Kernel Machine Learning

Project Status: Beta

Current Version: 2.571

About

KernelML is brute force optimizer that can be used to train machine learning models. The package uses a combination of a neuroevolution algorithms, heuristics, and monte carlo simulations to optimize a parameter vector with a user-defined loss function.

Installation

pip install kernelml --upgrade

Examples

Kernel Mapping

Lets take the problem of clustering longitude and latitude coordinates. Clustering methods such as K-means use Euclidean distances to compare observations. However, The Euclidean distances between the longitude and latitude data points do not map directly to Haversine distance. That means if you normalize the coordinate between 0 and 1, the distance won't be accurately represented in the clustering model. A possible solution is to find a projection for latitude and longitude so that the Haversian distance to the centroid of the data points is equal to that of the projected latitude and longitude in Euclidean space. Please see kernelml-haversine-to-euclidean.py.

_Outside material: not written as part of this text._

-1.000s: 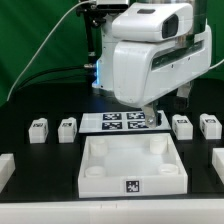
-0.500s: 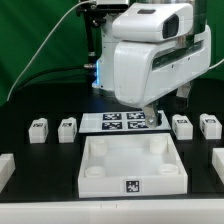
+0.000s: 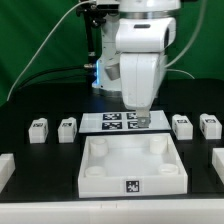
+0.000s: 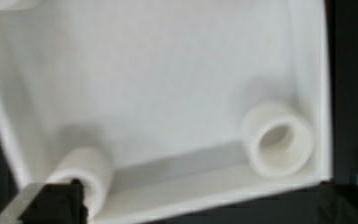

def haversine(lon1, lat1, lon2, lat2):
    """
    Calculate the great circle distance between two points 
    on the earth (specified in decimal degrees)
    """
    # convert decimal degrees to radians 
    lon1, lat1, lon2, lat2 = [x*np.pi/180 for x in [lon1, lat1, lon2, lat2]] 

    # haversine formula 
    dlon = lon2 - lon1 
    dlat = lat2 - lat1 
    a = np.sin(dlat/2)**2 + np.cos(lat1) * np.cos(lat2) * np.sin(dlon/2)**2

    c = 2 * np.arcsin(np.sqrt(a)) 
    r = 6371 # Radius of earth in kilometers. Use 3956 for miles
    return c * r

def euclid_dist_to_centroid(x,y,w):
        lon1, lat1, lon2, lat2 = x[:,0:1],x[:,1:2],x[:,2:3],x[:,3:4]
        euclid = np.sqrt((w[0]*lon1-w[0]*lon2)**2+(w[1]*lat1-w[1]*lat2)**2) 
        haver = y
        return np.sum((euclid-haver)**2)

Non Linear Coefficients - Power Transformation

Another, simpler problem is to find the optimal values of non-linear coefficients, i.e, power transformations in a least squares linear model. The reason for doing this is simple: integer power transformations rarely capture the best fitting transformation. By allowing the power transformation to be any real number, the accuracy will improve and the model will generalize to the validation data better. Please see kernelml-power-transformation-example.py.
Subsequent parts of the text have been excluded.